Go through the material that comes after this and count the lines containing "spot"; report only the count.
○ ○ ○ ○ ○ ○ ○
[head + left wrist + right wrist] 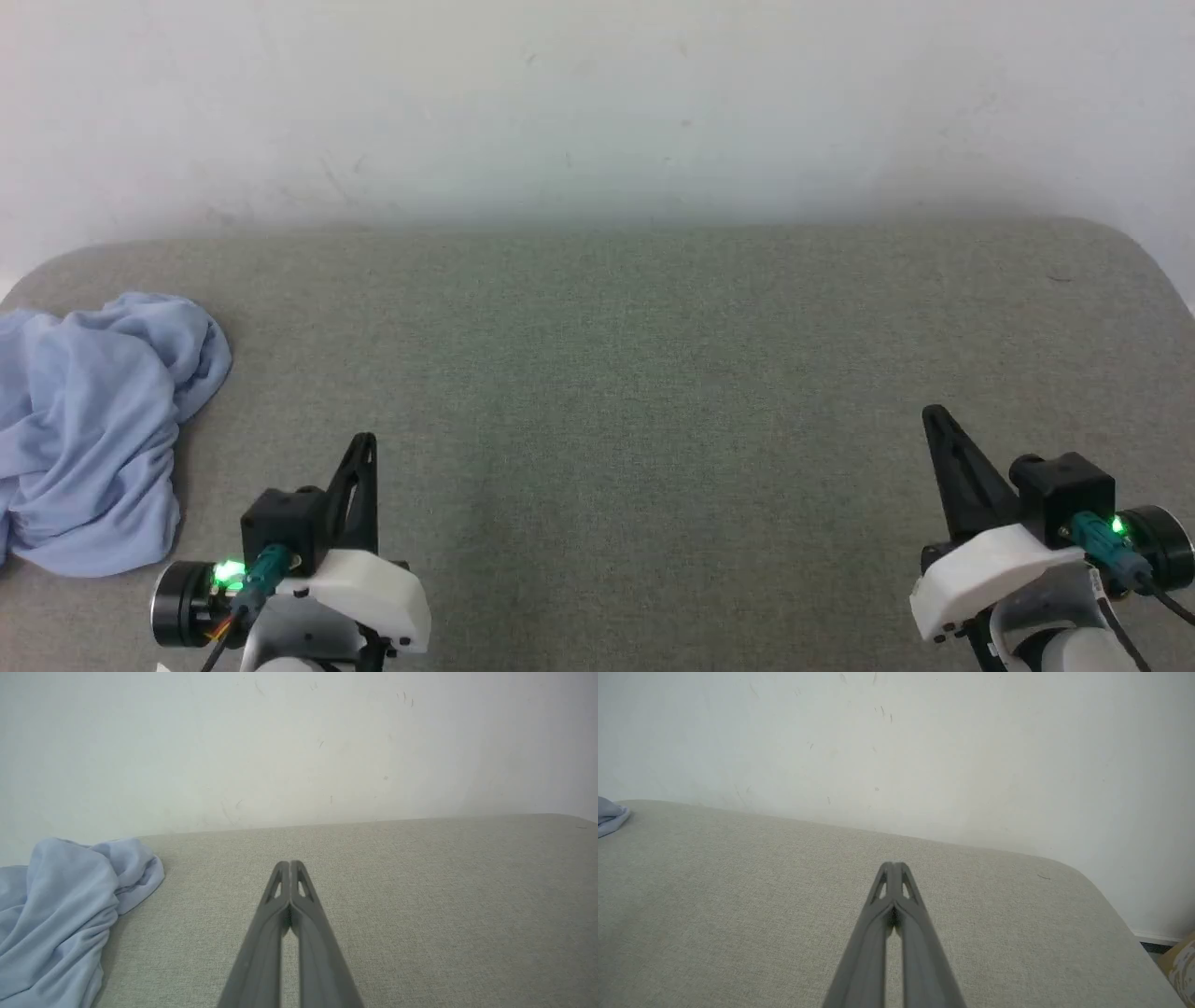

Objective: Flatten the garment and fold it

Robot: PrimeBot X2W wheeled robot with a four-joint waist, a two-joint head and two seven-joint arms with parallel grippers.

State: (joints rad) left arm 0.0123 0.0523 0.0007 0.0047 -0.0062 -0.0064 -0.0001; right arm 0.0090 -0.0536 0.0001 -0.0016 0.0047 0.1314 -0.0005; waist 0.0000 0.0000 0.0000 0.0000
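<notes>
Awaiting the flattening step, the garment lies crumpled at the table left edge, untouched. Both left gripper and right gripper are clenched, empty. The next move probably calls for opening the left gripper and reaching left.

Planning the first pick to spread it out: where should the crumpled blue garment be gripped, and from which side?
Probably the rounded fold on the right edge of the garment, reached across the grey surface by the left tool, opened first. That lobe bulges out toward it.
</notes>
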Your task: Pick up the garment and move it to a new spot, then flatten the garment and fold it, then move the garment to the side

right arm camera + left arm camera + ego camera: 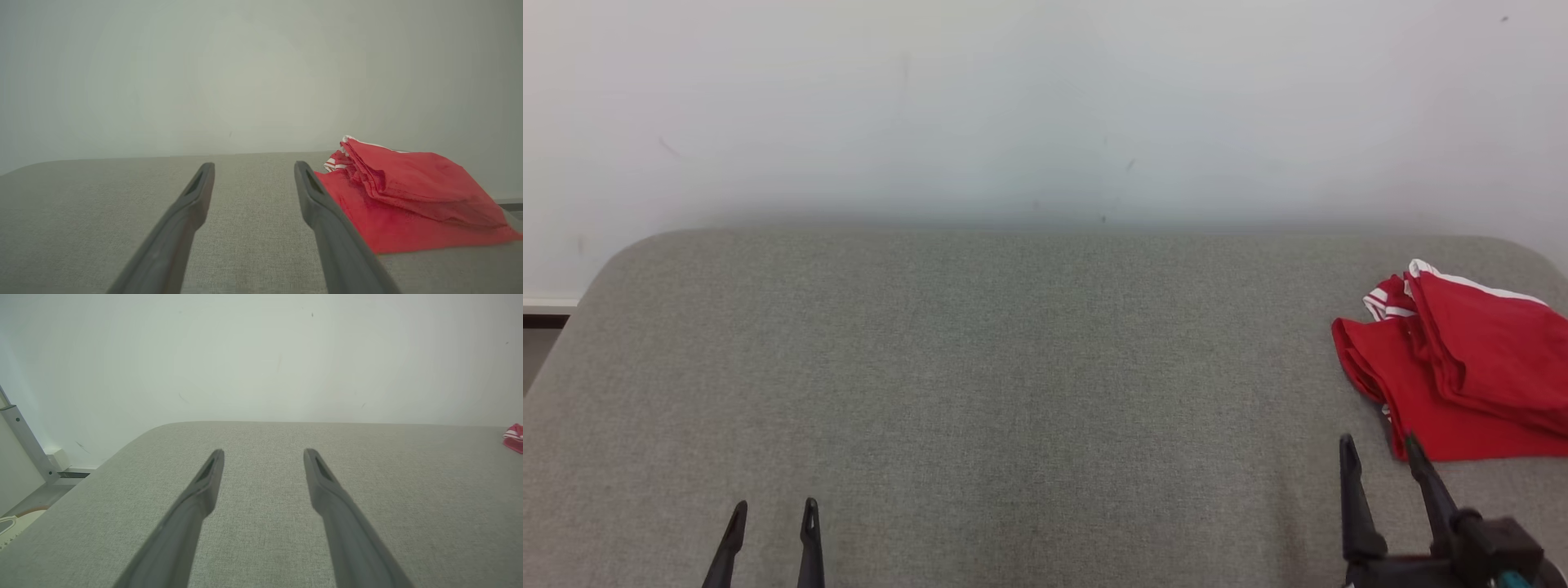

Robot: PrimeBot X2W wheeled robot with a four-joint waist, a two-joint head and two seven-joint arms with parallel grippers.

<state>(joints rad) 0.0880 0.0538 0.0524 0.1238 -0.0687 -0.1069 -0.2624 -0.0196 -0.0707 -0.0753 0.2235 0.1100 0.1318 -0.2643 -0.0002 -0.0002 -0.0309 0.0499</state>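
The right claw (1379, 445), spread wide and empty, sits just beside the crumpled red white-trimmed garment (1462, 367). Pinching one loose layer might drag it off the grey fabric counter (1013, 367), whose edge seems near.

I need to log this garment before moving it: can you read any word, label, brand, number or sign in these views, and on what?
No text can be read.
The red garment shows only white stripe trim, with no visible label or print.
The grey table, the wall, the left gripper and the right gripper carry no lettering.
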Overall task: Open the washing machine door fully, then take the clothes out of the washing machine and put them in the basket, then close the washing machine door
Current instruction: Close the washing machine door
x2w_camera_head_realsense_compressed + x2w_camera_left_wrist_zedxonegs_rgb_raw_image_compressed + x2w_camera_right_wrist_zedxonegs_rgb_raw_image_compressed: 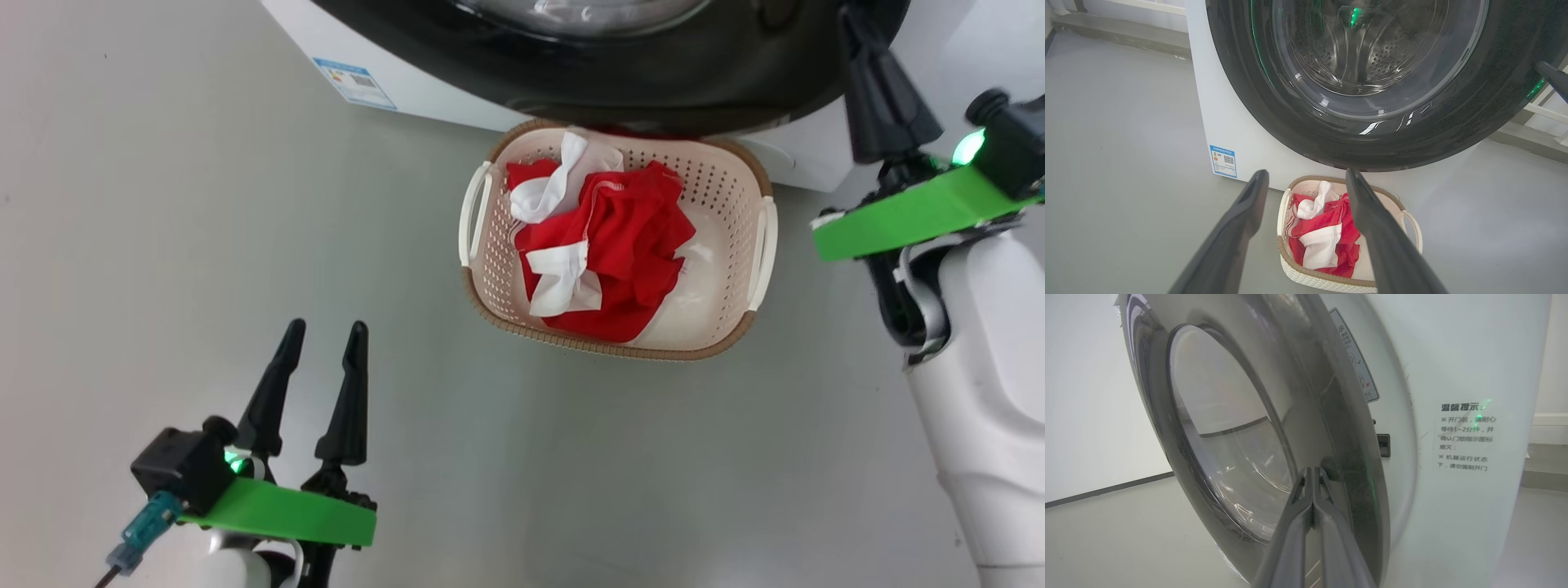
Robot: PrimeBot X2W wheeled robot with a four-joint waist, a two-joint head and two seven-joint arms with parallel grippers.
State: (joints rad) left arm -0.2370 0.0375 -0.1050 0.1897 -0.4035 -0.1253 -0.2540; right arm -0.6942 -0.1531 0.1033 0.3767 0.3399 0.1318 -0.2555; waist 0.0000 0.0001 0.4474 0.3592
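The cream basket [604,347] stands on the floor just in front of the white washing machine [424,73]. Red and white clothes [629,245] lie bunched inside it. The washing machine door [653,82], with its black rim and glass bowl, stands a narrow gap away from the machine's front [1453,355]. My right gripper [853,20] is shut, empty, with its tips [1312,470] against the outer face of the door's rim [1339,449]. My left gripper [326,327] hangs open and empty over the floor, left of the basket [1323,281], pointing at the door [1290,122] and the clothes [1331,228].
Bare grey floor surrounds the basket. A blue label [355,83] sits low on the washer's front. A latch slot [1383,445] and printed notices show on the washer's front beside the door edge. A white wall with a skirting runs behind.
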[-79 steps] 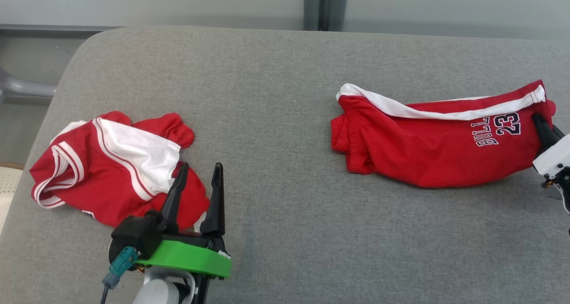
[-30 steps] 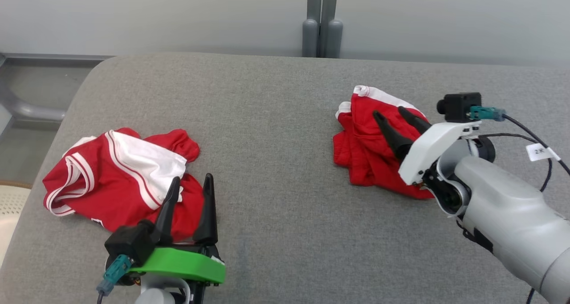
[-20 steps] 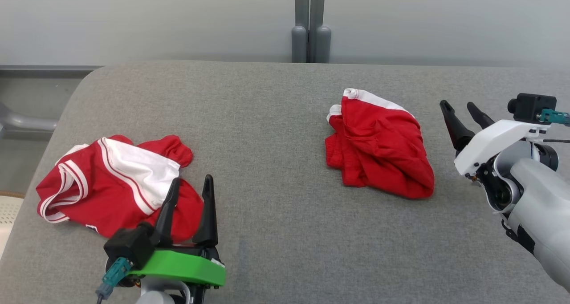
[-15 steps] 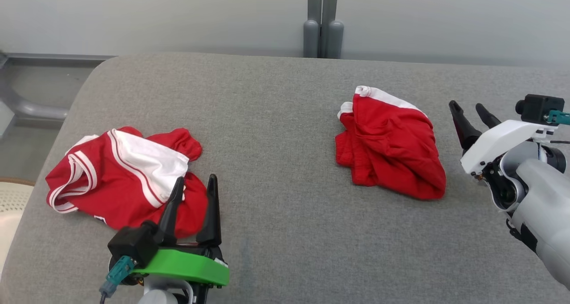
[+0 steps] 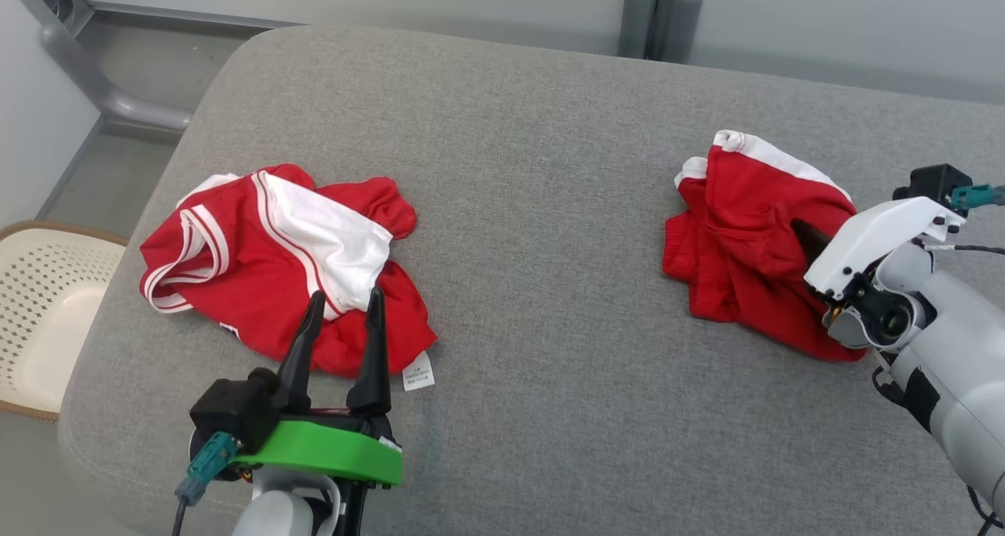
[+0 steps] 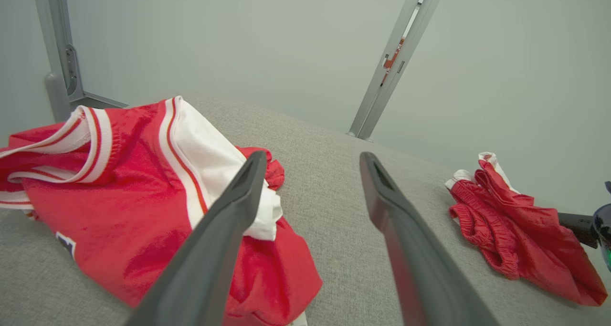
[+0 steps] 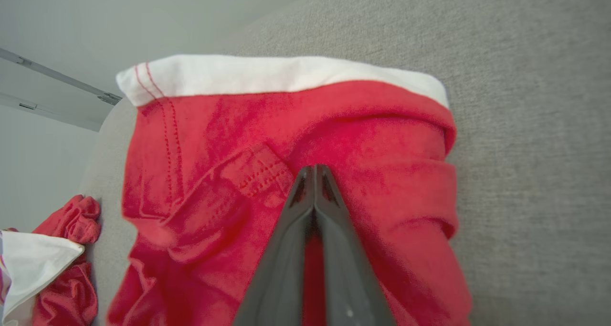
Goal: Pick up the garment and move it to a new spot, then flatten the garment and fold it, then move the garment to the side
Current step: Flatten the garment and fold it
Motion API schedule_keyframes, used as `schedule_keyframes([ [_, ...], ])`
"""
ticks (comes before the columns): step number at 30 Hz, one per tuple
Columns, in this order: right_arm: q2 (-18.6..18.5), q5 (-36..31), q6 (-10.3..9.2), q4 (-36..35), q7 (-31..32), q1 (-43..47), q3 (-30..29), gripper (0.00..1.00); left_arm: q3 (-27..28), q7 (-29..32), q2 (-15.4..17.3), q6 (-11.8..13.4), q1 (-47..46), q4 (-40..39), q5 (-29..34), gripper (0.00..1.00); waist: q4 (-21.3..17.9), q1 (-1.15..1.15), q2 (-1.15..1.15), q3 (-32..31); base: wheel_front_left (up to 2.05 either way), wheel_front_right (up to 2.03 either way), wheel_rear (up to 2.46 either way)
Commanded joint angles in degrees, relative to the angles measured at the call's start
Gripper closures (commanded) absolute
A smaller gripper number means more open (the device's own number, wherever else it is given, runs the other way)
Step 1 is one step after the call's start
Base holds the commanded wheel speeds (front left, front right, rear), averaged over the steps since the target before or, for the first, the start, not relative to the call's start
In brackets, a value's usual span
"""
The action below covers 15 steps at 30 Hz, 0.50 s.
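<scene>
The garment, red shorts with a white waistband (image 5: 738, 230) (image 6: 515, 226) (image 7: 215, 140), lies bunched and folded over on the right of the grey padded table (image 5: 534, 206). My right gripper (image 5: 799, 228) (image 7: 314, 168) is shut, its joined tips resting on the shorts' right part; I cannot tell whether any fabric is pinched between them. My left gripper (image 5: 345, 297) (image 6: 312, 159) stands open at the near edge of a crumpled red and white jersey (image 5: 267, 269) (image 6: 119, 187), holding nothing.
A cream perforated basket (image 5: 47, 285) sits on the floor beyond the table's left edge. Two grey posts (image 5: 659, 10) rise behind the far edge. Bare grey padding lies between the two garments.
The head camera has swung, shifting the whole picture right. My right gripper, open and off to the right of the shorts before, has come back onto them and shut. The left gripper stays put.
</scene>
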Motion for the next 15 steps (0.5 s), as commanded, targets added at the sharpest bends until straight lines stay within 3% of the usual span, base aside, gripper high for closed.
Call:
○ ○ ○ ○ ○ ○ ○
_YOUR RESPONSE_:
2